Sore itu, langit di atas Panti Asuhan Pelita Kasih mulai meredup, menandakan matahari akan segera terbenam. Suasana di dalam panti masih ramai dengan aktivitas anak-anak yang berlarian dan bermain di sekitar halaman. Namun, bagi Irfan, sore itu terasa berbeda. Setelah bermain sepak bola dan petak umpet sepanjang sore, ia memutuskan untuk mengunjungi perpustakaan kecil di sebelah kantor kepala panti, tempatnya sering menghabiskan waktu membaca.
Perpustakaan itu sederhana, hanya ada beberapa rak buku yang dipenuhi dengan buku-buku tua. Namun, bagi Irfan, perpustakaan itu adalah tempat pelariannya. Di sana, ia bisa tenggelam dalam dunia imajinasinya, jauh dari kenyataan hidup di panti asuhan. Randy, kakaknya, tidak terlalu suka membaca dan lebih sering bermain di luar bersama teman-temannya, tapi Irfan suka menikmati waktu sendirian di perpustakaan.
Sore itu, ketika Irfan sedang asyik memeriksa beberapa buku, dia mendengar suara dari ruangan sebelah. Ruangan itu adalah kantor Pak Haris, kepala panti. Biasanya, Pak Haris jarang sekali memiliki tamu di ruangannya pada sore hari. Namun, kali ini, Irfan mendengar suara lain yang tidak asing—seorang wanita yang sedang berbicara dengan Pak Haris.
Irfan tidak bermaksud menguping, tapi suara percakapan itu terdengar cukup jelas dari tempatnya berdiri.
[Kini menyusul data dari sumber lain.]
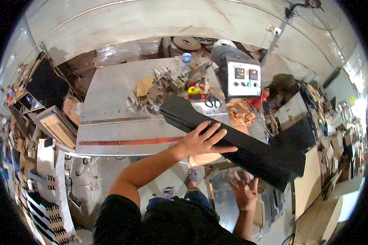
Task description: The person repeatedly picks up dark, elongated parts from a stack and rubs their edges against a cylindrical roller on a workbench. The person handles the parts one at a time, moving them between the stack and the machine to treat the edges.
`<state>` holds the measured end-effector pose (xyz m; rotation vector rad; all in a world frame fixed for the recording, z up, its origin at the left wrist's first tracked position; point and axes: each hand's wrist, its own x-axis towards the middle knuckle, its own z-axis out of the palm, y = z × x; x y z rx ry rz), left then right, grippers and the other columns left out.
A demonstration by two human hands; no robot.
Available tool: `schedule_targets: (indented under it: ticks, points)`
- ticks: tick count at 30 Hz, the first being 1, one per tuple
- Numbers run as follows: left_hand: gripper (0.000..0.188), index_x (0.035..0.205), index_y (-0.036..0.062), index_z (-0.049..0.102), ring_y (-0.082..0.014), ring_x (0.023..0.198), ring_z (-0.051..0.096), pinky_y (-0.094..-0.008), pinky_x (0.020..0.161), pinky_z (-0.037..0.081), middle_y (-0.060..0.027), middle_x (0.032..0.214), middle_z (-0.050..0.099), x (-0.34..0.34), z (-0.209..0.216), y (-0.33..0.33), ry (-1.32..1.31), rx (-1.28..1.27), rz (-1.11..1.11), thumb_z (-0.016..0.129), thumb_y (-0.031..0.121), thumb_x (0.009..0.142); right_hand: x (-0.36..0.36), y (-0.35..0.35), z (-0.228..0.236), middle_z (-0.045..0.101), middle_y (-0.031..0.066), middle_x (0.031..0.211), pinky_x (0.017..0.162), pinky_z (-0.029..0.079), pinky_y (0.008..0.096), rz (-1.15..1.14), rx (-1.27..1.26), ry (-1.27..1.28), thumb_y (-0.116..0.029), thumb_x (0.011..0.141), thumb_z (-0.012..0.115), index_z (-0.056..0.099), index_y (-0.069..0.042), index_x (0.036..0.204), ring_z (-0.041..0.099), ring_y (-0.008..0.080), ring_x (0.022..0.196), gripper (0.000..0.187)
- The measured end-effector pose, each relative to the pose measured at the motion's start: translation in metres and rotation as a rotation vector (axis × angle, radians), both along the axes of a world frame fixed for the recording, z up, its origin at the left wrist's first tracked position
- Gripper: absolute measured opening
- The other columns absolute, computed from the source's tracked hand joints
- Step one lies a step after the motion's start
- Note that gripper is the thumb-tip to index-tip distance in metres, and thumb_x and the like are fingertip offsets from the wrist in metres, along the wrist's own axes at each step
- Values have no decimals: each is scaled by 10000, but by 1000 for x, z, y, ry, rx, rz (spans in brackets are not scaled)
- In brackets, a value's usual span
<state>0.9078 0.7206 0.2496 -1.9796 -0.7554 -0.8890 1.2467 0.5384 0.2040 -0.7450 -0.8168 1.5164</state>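
Observation:
A stack of long, black, shaped boards (pixel 249 149) slants across in front of me, from the table's middle down to the right. My left hand (pixel 204 141) lies across the stack, fingers spread over the upper board and gripping it near the middle. Below the stack's lower right part is my right hand (pixel 245 194), palm up with its fingers apart. Its fingertips come close to the lower edge of the boards; whether they touch cannot be told.
A metal machine table (pixel 110 87) carries a red strip (pixel 131 142), a metal cutter assembly (pixel 161 87), a yellow tape measure (pixel 194 90) and black scissors (pixel 212 101). Behind stands a white control box (pixel 244 79). Brown paper (pixel 241 112) lies at right. Boards (pixel 308 183) lean farther right.

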Motion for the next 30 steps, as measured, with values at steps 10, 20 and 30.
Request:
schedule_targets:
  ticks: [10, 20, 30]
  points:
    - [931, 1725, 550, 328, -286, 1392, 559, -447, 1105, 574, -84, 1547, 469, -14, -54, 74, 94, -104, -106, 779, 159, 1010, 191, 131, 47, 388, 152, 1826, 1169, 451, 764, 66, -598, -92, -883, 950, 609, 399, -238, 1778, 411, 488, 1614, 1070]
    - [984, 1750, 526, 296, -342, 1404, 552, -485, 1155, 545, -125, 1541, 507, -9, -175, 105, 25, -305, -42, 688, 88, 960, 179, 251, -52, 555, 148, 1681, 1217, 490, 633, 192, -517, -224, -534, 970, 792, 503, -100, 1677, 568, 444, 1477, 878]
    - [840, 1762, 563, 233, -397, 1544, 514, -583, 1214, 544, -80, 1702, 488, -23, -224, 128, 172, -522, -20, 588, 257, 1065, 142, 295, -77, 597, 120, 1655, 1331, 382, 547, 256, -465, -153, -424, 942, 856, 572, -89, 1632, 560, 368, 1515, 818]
Penasaran, dia mendekat sedikit ke dinding yang memisahkan perpustakaan dan kantor Pak Haris, mencoba mendengarkan lebih jelas.
"Jadi, kapan mereka akan diberi tahu?" Suara wanita itu terdengar lembut tapi tegas.
"Besok pagi, setelah semuanya siap," jawab Pak Haris dengan suara yang terdengar berat. "Saya ingin memastikan mereka tidak terlalu terkejut. Apalagi Randy, dia anak yang cerdas. Dia pasti akan mengerti dengan cepat."
Irfan terdiam. Namanya dan Randy disebut. Perasaannya langsung berubah, dadanya berdegup lebih cepat. "Apa yang mereka bicarakan tentang aku dan Randy?" pikirnya.
"Dan bagaimana dengan Irfan?" tanya wanita itu lagi. "Dia anak yang lebih emosional. Apakah Anda yakin dia akan menerima ini dengan baik?"
Pak Haris menghela napas panjang sebelum menjawab. "Saya harap begitu. Keduanya memang sudah lama menunggu, tapi Irfan... dia lebih sulit ditebak. Namun, keluarga ini sudah sangat siap. Mereka akan diadopsi bersama-sama."
**Adopsi.**
Kata itu meluncur dari mulut Pak Haris dengan jelas, dan membuat Irfan terkejut. Dia menahan napas. Meskipun adopsi adalah impian hampir semua anak di panti, Irfan merasa campur aduk. Di satu sisi, ini adalah kabar baik. Mereka akan diadopsi. Tapi di sisi lain, Irfan merasa aneh mendengarnya seperti ini—dari balik dinding, tanpa penjelasan langsung. Terlebih lagi, kenapa Pak Haris tampak begitu hati-hati membicarakan adopsi ini?